Exercise brief:
From the data that follows, copy every line with the string "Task".

*** Opening of The input ***

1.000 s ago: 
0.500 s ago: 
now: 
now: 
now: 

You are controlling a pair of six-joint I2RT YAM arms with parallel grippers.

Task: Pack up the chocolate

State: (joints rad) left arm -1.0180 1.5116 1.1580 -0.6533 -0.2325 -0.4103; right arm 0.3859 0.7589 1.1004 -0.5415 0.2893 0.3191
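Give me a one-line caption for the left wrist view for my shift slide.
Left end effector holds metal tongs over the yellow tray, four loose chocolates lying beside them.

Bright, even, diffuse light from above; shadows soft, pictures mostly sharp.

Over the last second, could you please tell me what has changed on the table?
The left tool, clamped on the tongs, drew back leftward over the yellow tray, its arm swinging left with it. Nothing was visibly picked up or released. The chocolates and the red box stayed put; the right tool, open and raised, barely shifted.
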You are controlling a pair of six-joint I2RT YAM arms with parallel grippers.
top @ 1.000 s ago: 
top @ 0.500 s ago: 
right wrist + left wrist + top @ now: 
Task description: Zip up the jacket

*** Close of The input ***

Answer:
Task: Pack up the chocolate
Task description: Zip up the jacket

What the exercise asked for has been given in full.